• _What to work on_: Retype the listing exactly as it stands, and keep every image out.

• _Data block_:

::::

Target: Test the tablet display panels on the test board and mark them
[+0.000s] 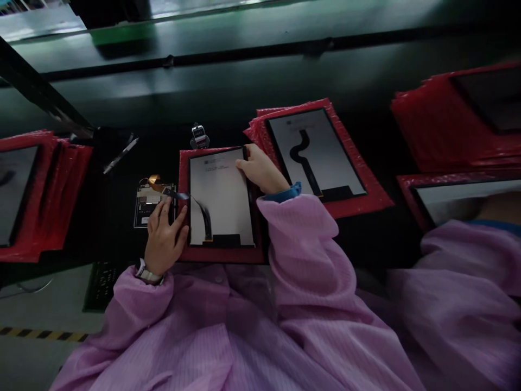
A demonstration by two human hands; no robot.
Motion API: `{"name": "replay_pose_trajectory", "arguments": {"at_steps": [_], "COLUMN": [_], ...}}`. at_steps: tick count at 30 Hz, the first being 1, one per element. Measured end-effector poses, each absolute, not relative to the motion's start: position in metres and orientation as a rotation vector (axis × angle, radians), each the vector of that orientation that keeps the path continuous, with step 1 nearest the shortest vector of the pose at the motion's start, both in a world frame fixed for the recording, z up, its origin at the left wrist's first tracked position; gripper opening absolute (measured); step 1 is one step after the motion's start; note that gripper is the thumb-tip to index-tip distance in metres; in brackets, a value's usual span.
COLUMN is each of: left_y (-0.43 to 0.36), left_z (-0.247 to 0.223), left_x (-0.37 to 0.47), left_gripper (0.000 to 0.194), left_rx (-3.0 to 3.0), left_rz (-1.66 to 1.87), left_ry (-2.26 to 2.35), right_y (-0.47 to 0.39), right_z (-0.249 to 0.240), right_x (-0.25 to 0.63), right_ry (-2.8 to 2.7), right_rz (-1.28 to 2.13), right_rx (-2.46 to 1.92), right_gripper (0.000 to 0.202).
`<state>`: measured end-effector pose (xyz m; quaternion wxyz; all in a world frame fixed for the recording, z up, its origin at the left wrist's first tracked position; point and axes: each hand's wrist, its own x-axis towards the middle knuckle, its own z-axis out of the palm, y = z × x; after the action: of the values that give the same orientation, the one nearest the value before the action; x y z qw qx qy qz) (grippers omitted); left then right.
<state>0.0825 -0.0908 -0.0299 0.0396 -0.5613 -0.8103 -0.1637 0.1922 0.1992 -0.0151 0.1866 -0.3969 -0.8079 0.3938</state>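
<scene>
A display panel (222, 201) with a pale grey back lies before me on a red bubble-wrap sleeve (228, 255). My right hand (260, 168) grips its upper right edge, thumb on the pale face. From the panel's lower edge a dark flex cable (207, 220) curves up and left, partly blurred, towards a small test board (143, 203) with an orange ribbon (154, 182). My left hand (165, 239) rests over the board's right side, fingers spread, fingertips touching or close beside the cable's end; the exact contact is hidden.
Another panel (325, 146) lies on stacked red sleeves to the right. More red stacks stand at far left (61, 201) and far right (435, 125). Behind the panel is a small metal counter (199, 136); a pen-like tool (121, 155) lies left. A co-worker's sleeve (459, 271) is at right.
</scene>
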Motion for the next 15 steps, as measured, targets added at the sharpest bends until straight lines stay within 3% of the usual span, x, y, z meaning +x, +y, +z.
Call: {"name": "replay_pose_trajectory", "arguments": {"at_steps": [3, 6, 11, 15], "left_y": [-0.093, -0.093, -0.068, -0.036], "left_z": [-0.028, -0.011, 0.028, 0.026], "left_x": [0.084, 0.083, 0.049, 0.01], "left_gripper": [0.046, 0.029, 0.017, 0.025], "left_rx": [-1.706, -1.645, -1.563, -1.809], "left_rz": [-0.535, -0.701, -0.899, -0.716], "left_ry": [-2.452, -2.377, -2.071, -2.006], "right_y": [0.188, 0.168, 0.126, 0.107], "right_z": [-0.006, 0.006, 0.01, 0.001], "right_x": [0.195, 0.19, 0.165, 0.154], "right_ry": [-2.255, -2.225, -2.479, -2.441], "right_rz": [0.784, 0.665, 1.25, 1.422], "right_rx": [-1.337, -1.042, -0.206, -0.092], "right_gripper": [0.021, 0.023, 0.027, 0.017]}}
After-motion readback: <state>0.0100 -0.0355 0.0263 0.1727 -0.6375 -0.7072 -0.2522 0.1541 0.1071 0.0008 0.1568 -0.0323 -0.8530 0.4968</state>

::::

• _Completed task_:
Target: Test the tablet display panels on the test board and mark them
[+0.000s] 
A demonstration by two human hands; no robot.
Motion API: `{"name": "replay_pose_trajectory", "arguments": {"at_steps": [_], "COLUMN": [_], ...}}`. at_steps: tick count at 30 Hz, the first being 1, one per element. Measured end-effector poses, each absolute, not relative to the motion's start: position in metres and orientation as a rotation vector (axis × angle, radians), each the vector of that orientation that keeps the path continuous, with step 1 nearest the shortest vector of the pose at the motion's start, both in a world frame fixed for the recording, z up, its origin at the left wrist's first tracked position; gripper opening absolute (measured); step 1 is one step after the motion's start; note that gripper is the thumb-tip to index-tip distance in metres; in brackets, a value's usual span.
COLUMN is each of: left_y (-0.43 to 0.36), left_z (-0.247 to 0.223), left_x (-0.37 to 0.47), left_gripper (0.000 to 0.194), left_rx (-3.0 to 3.0), left_rz (-1.66 to 1.87), left_ry (-2.26 to 2.35), right_y (-0.47 to 0.39), right_z (-0.249 to 0.240), right_x (-0.25 to 0.63), right_ry (-2.8 to 2.7), right_rz (-1.28 to 2.13), right_rx (-2.46 to 1.92), right_gripper (0.000 to 0.202).
`<state>`: measured end-effector pose (xyz m; quaternion wxyz; all in a world frame fixed for the recording, z up, its origin at the left wrist's first tracked position; point and axes: each hand's wrist, its own x-axis towards the middle knuckle, its own z-axis out of the palm, y = z × x; after the action: of the values that give the same orientation, the one nearest the value before the action; x y z qw qx qy qz) (grippers omitted); left then right.
<state>0.0825 -0.0908 -0.0299 0.0396 -0.5613 -0.8103 -0.1637 0.1922 0.1992 -0.0151 0.1866 -0.3969 -0.8079 0.3938</state>
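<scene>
A display panel (222, 201) with a pale grey back lies before me on a red bubble-wrap sleeve (228, 255). My right hand (260, 168) grips its upper right edge, thumb on the pale face. From the panel's lower edge a dark flex cable (207, 220) curves up and left, partly blurred, towards a small test board (143, 203) with an orange ribbon (154, 182). My left hand (165, 239) rests over the board's right side, fingers spread, fingertips touching or close beside the cable's end; the exact contact is hidden.
Another panel (325, 146) lies on stacked red sleeves to the right. More red stacks stand at far left (61, 201) and far right (435, 125). Behind the panel is a small metal counter (199, 136); a pen-like tool (121, 155) lies left. A co-worker's sleeve (459, 271) is at right.
</scene>
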Motion for the next 15 steps, as measured, targets added at the sharpest bends until straight lines stay within 3% of the usual span, x, y, z meaning +x, +y, +z.
Call: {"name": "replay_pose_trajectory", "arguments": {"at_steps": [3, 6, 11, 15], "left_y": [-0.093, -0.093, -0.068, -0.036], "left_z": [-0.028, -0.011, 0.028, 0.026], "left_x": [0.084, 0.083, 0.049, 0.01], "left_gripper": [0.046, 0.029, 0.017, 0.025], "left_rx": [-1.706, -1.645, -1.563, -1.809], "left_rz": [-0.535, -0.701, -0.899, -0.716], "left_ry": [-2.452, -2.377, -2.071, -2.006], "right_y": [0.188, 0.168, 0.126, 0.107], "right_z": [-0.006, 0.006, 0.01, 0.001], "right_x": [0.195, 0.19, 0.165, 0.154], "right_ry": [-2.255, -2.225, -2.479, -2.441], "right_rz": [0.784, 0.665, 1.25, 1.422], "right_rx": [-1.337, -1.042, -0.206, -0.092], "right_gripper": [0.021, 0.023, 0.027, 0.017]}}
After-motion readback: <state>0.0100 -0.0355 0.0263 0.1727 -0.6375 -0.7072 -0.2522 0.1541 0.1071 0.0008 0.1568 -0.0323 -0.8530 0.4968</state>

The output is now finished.